### [How to complete this task]
Nothing other than an exact copy of the records should be returned.
────────────────
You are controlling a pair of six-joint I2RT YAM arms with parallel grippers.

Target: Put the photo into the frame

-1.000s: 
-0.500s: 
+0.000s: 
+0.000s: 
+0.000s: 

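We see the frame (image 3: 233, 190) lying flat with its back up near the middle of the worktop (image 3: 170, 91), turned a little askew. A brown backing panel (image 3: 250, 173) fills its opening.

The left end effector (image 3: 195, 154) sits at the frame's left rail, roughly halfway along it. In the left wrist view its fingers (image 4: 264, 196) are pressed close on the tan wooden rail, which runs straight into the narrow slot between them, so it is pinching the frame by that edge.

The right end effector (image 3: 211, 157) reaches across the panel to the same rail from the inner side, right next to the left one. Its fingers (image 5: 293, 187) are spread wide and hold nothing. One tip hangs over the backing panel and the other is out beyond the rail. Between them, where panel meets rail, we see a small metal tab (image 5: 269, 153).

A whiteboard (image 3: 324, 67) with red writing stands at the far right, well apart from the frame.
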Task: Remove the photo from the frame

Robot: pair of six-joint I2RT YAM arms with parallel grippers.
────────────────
### [Solution for this exercise]
You are controlling a pair of six-joint I2RT YAM arms with parallel grippers.

Target: Put the photo into the frame

-1.000s: 
-0.500s: 
+0.000s: 
+0.000s: 
+0.000s: 

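We see the frame (image 3: 233, 190) lying flat with its back up near the middle of the worktop (image 3: 170, 91), turned a little askew. A brown backing panel (image 3: 250, 173) fills its opening.

The left end effector (image 3: 195, 154) sits at the frame's left rail, roughly halfway along it. In the left wrist view its fingers (image 4: 264, 196) are pressed close on the tan wooden rail, which runs straight into the narrow slot between them, so it is pinching the frame by that edge.

The right end effector (image 3: 211, 157) reaches across the panel to the same rail from the inner side, right next to the left one. Its fingers (image 5: 293, 187) are spread wide and hold nothing. One tip hangs over the backing panel and the other is out beyond the rail. Between them, where panel meets rail, we see a small metal tab (image 5: 269, 153).

A whiteboard (image 3: 324, 67) with red writing stands at the far right, well apart from the frame.
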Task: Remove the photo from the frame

Robot: pair of six-joint I2RT YAM arms with parallel grippers.

This completes the response to the exercise.